L’autore vuole trovare la ricetta per far perdurare l’amore. E ci lascia con la curiosità di scoprire che cosa ne è della palla d’oro con cui gioca la protagonista di una favola per bambini raccontata dalla tata alla principessa per farla addormentare. Ci sarebbe da uscirne pazzi, ma la logica-illogica di chi ha scelto di essere fuori-dalla-legge per professione rende il tutto estremamente normale e anche un oggetto che normalmente passa inosservato e del quale nessuno si ricorda diventa protagonista importante per il solo fatto di aver stimolato una curiosità su un unico soggetto.

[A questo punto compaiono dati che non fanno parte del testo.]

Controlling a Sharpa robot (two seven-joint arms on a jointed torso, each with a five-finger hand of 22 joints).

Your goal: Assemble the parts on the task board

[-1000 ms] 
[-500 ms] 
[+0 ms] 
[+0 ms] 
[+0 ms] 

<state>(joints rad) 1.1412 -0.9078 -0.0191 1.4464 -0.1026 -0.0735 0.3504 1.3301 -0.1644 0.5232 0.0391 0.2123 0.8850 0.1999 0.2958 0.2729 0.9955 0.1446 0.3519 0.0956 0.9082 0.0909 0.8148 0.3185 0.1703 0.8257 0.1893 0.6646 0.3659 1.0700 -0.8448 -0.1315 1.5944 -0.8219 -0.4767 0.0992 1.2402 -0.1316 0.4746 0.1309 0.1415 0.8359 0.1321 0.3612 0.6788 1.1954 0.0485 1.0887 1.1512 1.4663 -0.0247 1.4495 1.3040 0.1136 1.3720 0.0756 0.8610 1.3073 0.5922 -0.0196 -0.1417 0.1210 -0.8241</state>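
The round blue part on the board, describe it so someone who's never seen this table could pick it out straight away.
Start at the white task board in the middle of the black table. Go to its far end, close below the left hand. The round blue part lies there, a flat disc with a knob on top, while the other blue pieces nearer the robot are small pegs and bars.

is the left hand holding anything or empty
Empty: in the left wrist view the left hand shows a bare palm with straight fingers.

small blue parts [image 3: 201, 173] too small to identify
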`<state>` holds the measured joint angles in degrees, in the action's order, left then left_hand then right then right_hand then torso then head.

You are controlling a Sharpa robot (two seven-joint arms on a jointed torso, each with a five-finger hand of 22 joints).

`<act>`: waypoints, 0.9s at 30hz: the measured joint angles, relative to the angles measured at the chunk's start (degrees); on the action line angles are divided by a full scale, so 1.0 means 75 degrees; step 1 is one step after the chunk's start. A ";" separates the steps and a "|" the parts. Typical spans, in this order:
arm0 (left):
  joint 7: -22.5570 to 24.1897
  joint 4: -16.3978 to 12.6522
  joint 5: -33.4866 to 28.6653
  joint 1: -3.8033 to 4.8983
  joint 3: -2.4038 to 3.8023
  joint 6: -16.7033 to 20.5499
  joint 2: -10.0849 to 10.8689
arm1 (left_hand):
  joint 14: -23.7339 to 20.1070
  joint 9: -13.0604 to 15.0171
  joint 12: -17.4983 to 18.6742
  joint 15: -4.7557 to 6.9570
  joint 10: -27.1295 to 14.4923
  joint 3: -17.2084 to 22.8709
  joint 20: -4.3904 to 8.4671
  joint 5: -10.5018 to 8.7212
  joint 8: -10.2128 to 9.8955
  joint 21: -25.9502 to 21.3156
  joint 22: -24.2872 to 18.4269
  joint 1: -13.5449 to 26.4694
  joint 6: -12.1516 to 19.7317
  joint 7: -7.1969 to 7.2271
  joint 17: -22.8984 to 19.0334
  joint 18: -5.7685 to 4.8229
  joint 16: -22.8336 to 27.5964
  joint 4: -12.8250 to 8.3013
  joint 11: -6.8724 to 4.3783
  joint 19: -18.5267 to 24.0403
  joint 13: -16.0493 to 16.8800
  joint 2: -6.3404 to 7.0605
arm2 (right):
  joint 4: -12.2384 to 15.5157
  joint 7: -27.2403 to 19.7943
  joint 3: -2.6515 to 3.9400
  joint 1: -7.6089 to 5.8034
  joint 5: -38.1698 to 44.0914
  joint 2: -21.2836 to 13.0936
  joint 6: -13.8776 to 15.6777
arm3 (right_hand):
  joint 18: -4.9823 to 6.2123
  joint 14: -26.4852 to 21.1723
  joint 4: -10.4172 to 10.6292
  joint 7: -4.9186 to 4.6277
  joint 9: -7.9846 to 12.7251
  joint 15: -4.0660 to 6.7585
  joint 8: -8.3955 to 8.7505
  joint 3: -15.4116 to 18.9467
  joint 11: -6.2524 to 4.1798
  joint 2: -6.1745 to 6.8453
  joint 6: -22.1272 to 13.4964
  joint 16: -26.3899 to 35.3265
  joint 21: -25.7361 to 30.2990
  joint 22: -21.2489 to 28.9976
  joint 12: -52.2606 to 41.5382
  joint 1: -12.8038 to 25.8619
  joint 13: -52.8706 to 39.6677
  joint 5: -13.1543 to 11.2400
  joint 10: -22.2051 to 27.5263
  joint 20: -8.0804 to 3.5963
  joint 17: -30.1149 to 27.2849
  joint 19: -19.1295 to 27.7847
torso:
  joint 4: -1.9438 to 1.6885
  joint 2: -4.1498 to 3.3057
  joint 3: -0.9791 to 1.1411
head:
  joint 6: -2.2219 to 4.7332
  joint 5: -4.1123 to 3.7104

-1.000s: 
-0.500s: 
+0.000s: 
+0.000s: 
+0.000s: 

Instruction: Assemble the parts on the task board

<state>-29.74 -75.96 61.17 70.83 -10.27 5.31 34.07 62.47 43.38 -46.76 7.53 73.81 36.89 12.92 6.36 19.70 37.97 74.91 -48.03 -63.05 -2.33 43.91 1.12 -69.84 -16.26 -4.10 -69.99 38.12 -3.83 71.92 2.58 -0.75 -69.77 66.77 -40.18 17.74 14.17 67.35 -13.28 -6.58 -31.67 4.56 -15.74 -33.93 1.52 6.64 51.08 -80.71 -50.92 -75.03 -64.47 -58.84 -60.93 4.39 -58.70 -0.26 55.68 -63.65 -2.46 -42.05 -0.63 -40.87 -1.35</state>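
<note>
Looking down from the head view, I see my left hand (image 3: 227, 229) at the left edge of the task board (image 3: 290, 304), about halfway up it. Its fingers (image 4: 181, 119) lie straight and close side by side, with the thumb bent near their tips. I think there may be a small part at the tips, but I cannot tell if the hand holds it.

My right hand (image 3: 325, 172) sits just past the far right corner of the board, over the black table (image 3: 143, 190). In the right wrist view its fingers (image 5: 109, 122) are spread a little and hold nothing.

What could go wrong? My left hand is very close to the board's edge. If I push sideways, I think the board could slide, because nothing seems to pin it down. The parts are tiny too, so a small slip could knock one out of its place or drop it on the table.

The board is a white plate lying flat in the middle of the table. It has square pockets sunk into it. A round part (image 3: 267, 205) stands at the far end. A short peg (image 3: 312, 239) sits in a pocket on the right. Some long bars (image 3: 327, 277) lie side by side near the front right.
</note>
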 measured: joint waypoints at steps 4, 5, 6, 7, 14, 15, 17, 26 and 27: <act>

Il racconto gioca spesso spostando l’attenzione del lettore dal filo conduttore della trama alle “divagazioni” mentali che si perdono in riflessioni su cose, oggetti e pensieri correlati al movente. Insomma un riflettore che con intermittenza casuale si accende a illuminare la faccia scura della luna.
È limpida la contrapposizione della psicologia femminile nel lento e confuso processo dell’innamoramento messa a confronto con la fredda razionalità maschile che nasconde fragilità insospettate in un fuorilegge per vocazione. Molto belli i dialoghi tra i personaggi, affascinanti le vorticose acrobazie mentali che conducono la principessa, intenzionata a salvare il mondo dai mali che lo affliggono, a condividere le idee dinamitarde di un fuorilegge intenzionato a distruggere il mondo e i suoi simboli nella perenne ricerca di un modo per far perdurare l’amore.
Punto cruciale che raggiunge un livello altissimo è la lettera che il fuorilegge invia alla principessa dal carcere dipingendo la nitida immagine del cacciatore che spara alla colomba recante nel becco l’ulivo della pace. Uno schianto crudele e la reazione uguale e contraria che ne segue non riuscirà a sconfiggere il sentimento che lega le due anime.
Arrivo alla fine del romanzo e sorrido compiaciuta. La narrazione non ha ceduto mai, ha mantenuto constante la logica iniziale, nessuna caduta di stile. Il tutto mi presenta la mente geniale dell’autore che si è lasciato condurre dalla creatività dall’inizio alla fine e ci trasmette la sensazione di essere stato lo strumento di un’idea fuori. Un grandissimo Robbins.
Così anche il finale cartonesco ci sta. E viene da dire che tutti vissero felici e contenti anche se non sapranno mai che ne è stato della palla d’oro e come si fa a far perdurare l’amore, ma chiunque può cogliere i tanti suggerimenti seminati lungo la storia e riflettere sul significato dell’immagine disegnata su un pacchetto di sigarette, o sulle more che nascono su rovi selvaggi e rigogliosi e su una delle molteplici immagini che l’autore semina generosamente attirando il lettore sul significato nascosto di ognuna di esse.